**WHAT THE TASK REQUIRES:** In the material below, the required lines run from the one containing "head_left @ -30" through the one containing "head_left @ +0". Copy those lines exactly, ends included, and nothing else.

• • • •

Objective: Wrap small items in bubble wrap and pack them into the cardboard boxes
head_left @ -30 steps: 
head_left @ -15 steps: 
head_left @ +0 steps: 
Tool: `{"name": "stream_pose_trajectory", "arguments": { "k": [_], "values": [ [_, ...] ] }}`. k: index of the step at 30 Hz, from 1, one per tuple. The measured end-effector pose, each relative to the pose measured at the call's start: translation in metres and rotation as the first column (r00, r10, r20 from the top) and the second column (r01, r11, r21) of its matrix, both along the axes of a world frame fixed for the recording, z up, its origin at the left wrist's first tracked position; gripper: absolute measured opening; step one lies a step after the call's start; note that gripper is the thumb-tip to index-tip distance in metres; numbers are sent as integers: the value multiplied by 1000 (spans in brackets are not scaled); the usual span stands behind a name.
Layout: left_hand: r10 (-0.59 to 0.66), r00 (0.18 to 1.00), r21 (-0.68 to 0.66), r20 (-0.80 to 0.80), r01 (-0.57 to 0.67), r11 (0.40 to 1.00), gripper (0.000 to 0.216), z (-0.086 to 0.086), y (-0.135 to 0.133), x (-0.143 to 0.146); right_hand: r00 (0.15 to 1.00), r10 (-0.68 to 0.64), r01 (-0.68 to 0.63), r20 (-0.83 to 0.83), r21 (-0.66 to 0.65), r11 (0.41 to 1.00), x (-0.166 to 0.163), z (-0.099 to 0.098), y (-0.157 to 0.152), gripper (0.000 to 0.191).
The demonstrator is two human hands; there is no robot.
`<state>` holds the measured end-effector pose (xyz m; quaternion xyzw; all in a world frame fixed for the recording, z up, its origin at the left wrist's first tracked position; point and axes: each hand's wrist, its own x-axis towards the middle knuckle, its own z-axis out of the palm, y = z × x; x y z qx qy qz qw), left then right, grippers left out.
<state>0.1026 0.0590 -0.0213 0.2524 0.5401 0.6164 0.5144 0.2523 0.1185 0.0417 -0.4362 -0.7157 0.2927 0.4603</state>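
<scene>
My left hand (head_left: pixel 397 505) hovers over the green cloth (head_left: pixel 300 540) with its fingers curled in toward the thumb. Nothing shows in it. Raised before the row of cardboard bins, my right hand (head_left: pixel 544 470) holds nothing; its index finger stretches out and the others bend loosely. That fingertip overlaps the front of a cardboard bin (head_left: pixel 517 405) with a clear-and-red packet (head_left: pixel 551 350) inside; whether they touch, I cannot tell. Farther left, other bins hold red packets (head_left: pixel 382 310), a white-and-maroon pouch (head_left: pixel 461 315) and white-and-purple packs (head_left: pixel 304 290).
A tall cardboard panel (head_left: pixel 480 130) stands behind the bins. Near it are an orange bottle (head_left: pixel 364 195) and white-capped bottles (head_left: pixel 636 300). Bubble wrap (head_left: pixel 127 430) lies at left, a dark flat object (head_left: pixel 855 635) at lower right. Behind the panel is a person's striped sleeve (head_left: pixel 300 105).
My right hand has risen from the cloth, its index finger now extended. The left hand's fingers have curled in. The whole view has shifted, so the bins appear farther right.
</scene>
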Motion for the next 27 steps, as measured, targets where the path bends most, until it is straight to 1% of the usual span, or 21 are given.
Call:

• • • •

**EXERCISE ANSWER:**
head_left @ -30 steps: 
head_left @ -15 steps: 
head_left @ +0 steps: 

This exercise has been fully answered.